Schutte discorda das avaliações segundo as quais a escolha da presidenta por Joaquim Levy seria uma guinada do governo à direita, no caminho do neoliberalismo. “Há o pessoal que acha que Dilma teria sacrificado o papel do Estado. Acho que estão se enganando. Não existe longo prazo, se existe caos no curto prazo. O Brasil não teria condições de segurar uma reação violenta se colocasse alguém claramente identificado com o PT na Fazenda. Você precisa tranquilizar o mercado e a partir daí conversar. Esse é o jogo”, avalia.

Independentemente das escolhas, a previsão para 2015 é de que haverá dificuldades, cenário que também não é novidade. “2015 vai ser um ano difícil para todos. Algumas categorias vão ter reajuste no máximo aumento de acordo com a inflação. Mas isso é inevitável. Não teria muitas condições de ser diferente”, avalia Schutte.

Na semana passada, o futuro ministro da Fazenda declarou que a meta de superávit primário (economia para pagar os juros da dívida pública) será de 1,2% do Produto Interno Bruto (PIB). Apesar das críticas à esquerda e da simpatia da “imprensa liberal” por Levy, Schutte acredita haver “mistificação” em torno dos rumos da economia. “Se você pega historicamente, o Lula colocava 3%, 4% de superávit primário. Como hoje estamos crescendo muito pouco, 1,2% é razoável. Não é uma política de arrocho. É preciso entrar em equilíbrio. Precisa de estabilidade e tranquilidade no curto prazo para desenvolver a agenda de médio e longo prazo”, enfatiza.

Mas um governo não se resume aos ministérios da área econômica e, na avaliação do professor, é preciso aguardar nas definições de outras pastas importantes para todos os projetos de infraestrutura social, como Minas e Energia e Cidades.

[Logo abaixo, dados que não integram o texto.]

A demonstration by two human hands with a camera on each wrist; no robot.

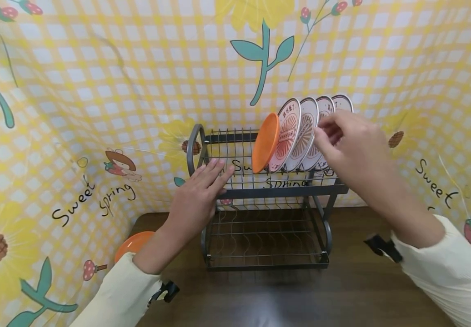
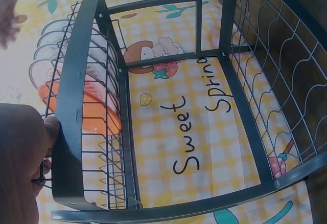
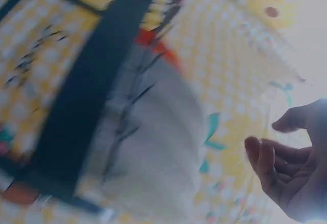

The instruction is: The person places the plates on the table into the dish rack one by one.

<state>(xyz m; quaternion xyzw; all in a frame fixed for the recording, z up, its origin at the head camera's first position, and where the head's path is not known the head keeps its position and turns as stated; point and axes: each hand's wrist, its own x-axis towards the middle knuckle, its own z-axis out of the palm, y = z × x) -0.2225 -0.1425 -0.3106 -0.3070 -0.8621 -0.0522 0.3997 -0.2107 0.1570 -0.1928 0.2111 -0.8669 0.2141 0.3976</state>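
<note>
A dark metal two-tier dish rack [image 1: 280,192] stands in front of me. In its top tier, an orange plate [image 1: 265,144] leans beside several white patterned plates [image 1: 303,134] standing on edge in a row. My left hand [image 1: 196,193] rests on the top tier's front rail at the left end, fingers straight over the wires. The left wrist view shows its thumb [image 2: 51,128] against the rail. Beside the rightmost plates is my right hand [image 1: 352,143], fingers loosely bent, holding nothing. In the blurred right wrist view, this hand [image 3: 286,165] appears apart from the plates.
An orange dish [image 1: 134,242] lies on the dark wooden table [image 1: 268,295] at the left, partly hidden by my left forearm. The rack's lower tier [image 1: 264,234] has wavy wires. A yellow checked cloth [image 1: 137,68] hangs behind and at both sides.
</note>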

As denúncias de corrupção, a Operação Lava Jato e seus desdobramentos também podem influir nos projetos de infraestrutura que o governo pretende desenvolver nos próximos quatro anos. “Tudo isso pode dar margem a fortalecimento de mecanismos de controle que tornam ainda mais difíceis as discussões de projetos”, prevê o professor da UFABC.